## What is expected
A verbatim copy of all the data is required; the pictures should not appear in it.

## Supplied material
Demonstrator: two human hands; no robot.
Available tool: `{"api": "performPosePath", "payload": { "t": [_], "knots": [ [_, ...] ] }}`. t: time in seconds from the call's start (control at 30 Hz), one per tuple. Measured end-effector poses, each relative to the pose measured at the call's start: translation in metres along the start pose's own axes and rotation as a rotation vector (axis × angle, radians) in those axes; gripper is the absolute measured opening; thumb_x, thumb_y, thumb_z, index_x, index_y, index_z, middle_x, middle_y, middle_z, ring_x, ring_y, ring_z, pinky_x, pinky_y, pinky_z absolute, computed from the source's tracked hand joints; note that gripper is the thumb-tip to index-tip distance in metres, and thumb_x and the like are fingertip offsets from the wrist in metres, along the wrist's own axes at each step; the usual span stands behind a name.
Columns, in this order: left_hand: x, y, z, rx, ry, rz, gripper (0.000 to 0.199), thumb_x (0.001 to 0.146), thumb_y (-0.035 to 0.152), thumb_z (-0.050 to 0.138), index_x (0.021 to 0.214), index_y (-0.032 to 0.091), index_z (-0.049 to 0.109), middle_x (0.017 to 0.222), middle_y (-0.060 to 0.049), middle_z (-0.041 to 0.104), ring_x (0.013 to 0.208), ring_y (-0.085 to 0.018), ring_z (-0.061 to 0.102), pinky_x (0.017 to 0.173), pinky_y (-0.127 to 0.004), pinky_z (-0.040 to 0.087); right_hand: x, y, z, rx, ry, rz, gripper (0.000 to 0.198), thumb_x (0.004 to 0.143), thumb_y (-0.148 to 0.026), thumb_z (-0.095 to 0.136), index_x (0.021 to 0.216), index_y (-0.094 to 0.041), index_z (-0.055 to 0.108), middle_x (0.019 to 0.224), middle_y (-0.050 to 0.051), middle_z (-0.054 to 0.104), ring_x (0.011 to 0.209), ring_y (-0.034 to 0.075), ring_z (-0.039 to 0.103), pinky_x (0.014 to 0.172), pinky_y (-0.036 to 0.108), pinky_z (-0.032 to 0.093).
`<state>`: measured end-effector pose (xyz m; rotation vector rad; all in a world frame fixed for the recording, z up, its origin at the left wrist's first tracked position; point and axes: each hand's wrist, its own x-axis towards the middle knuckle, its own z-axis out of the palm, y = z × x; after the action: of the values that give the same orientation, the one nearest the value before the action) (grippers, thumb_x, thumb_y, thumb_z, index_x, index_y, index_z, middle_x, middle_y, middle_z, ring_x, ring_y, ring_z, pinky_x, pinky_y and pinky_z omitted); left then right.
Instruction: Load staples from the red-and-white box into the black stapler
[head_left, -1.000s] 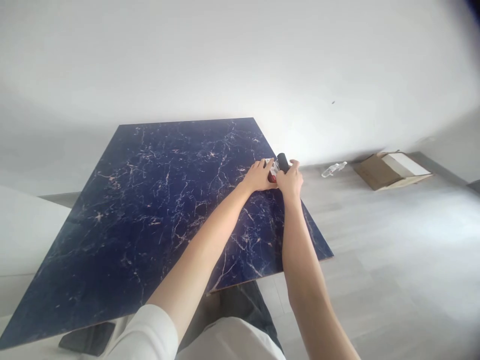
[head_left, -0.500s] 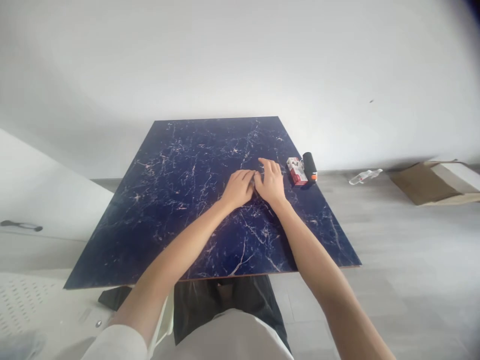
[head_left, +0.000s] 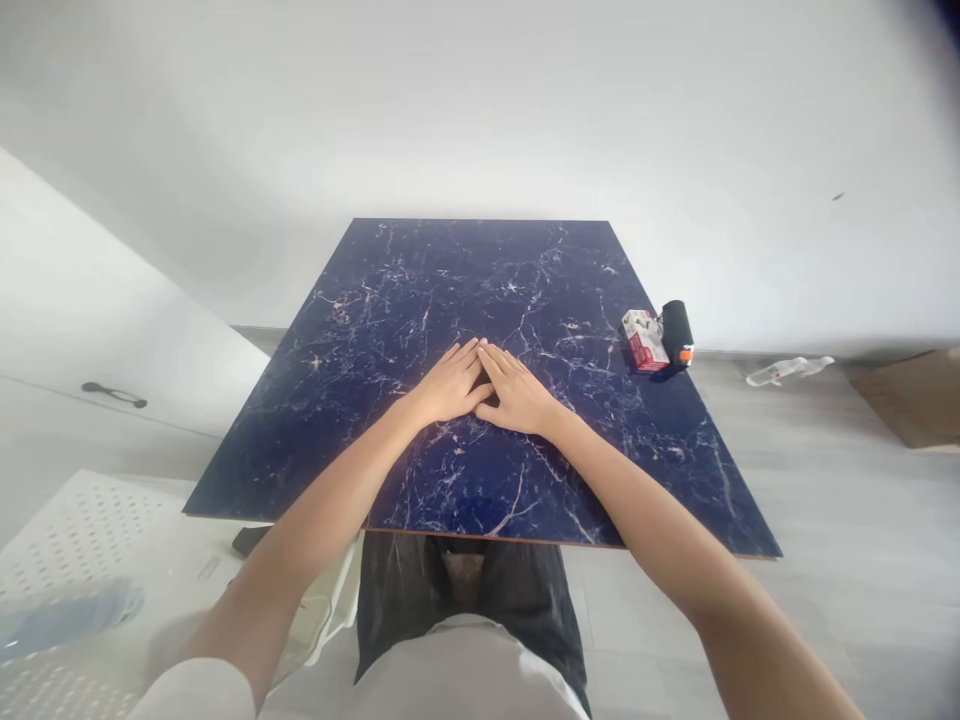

## Your response
Demonstrator: two human hands; no robot.
Available tool: `{"api": "performPosePath", "payload": { "t": [_], "knots": [ [_, ...] ] }}`. t: time in seconds from the call's start (control at 30 Hz), one per tuple. Measured end-effector poses, each relative to the pose measured at the call's start: translation in metres along the start pose's own axes and rotation as a rotation vector (axis × angle, radians) in those axes; gripper is the absolute measured opening; thumb_x, thumb_y, thumb_z, index_x, index_y, index_z, middle_x, middle_y, middle_z, ring_x, ring_y, ring_z, pinky_x, pinky_y, pinky_z absolute, computed from the source's tracked hand joints; note that gripper is the thumb-tip to index-tip distance in metres, and thumb_x and the like are fingertip offsets from the wrist in metres, along the wrist's own axes at each step; the usual span stands behind a name.
Columns, in this order: left_hand: x, y, z, rx, ry, rz, gripper (0.000 to 0.199), thumb_x (0.001 to 0.146), thumb_y (-0.035 to 0.152), thumb_z (-0.050 to 0.138), index_x (0.021 to 0.214), index_y (-0.032 to 0.091), index_z (-0.049 to 0.109), middle_x (0.017 to 0.222), middle_y (-0.060 to 0.049), middle_z (-0.041 to 0.104), ring_x (0.013 to 0.208), ring_y (-0.085 to 0.018), ring_z (-0.061 to 0.102), pinky_x (0.017 to 0.173), pinky_y (-0.127 to 0.004), pinky_z (-0.040 to 0.087); right_hand: x, y, z, rx, ry, rz, gripper (0.000 to 0.198), thumb_x (0.004 to 0.143), thumb_y (-0.148 to 0.026), thumb_z (-0.095 to 0.136), index_x (0.021 to 0.216), index_y (-0.094 to 0.041), index_z (-0.055 to 0.108), middle_x (0.019 to 0.224), middle_y (-0.050 to 0.051), middle_z (-0.054 to 0.104), ring_x (0.011 to 0.209), ring_y (-0.034 to 0.075), ring_z (-0.039 to 0.103), pinky_x (0.014 to 0.172), pinky_y (-0.036 to 0.108), pinky_z (-0.032 to 0.093).
`<state>`: measured end-effector pose (xyz m; rotation vector rad; all in a world frame fixed for the recording, z up, its origin at the left wrist's first tracked position; point and axes: each hand's wrist, its own x-axis towards the middle knuckle, its own z-axis out of the palm, y = z × x; after the action: of the values that give the same orientation, the one nearest the value before the action) (grippers, thumb_x, thumb_y, thumb_z, index_x, index_y, index_z, middle_x, middle_y, middle_z, ring_x, ring_y, ring_z, pinky_x, pinky_y and pinky_z omitted); left then right.
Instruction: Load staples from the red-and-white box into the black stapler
[head_left, -1.000s] 
[head_left, -0.500s] 
[head_left, +0.000s] 

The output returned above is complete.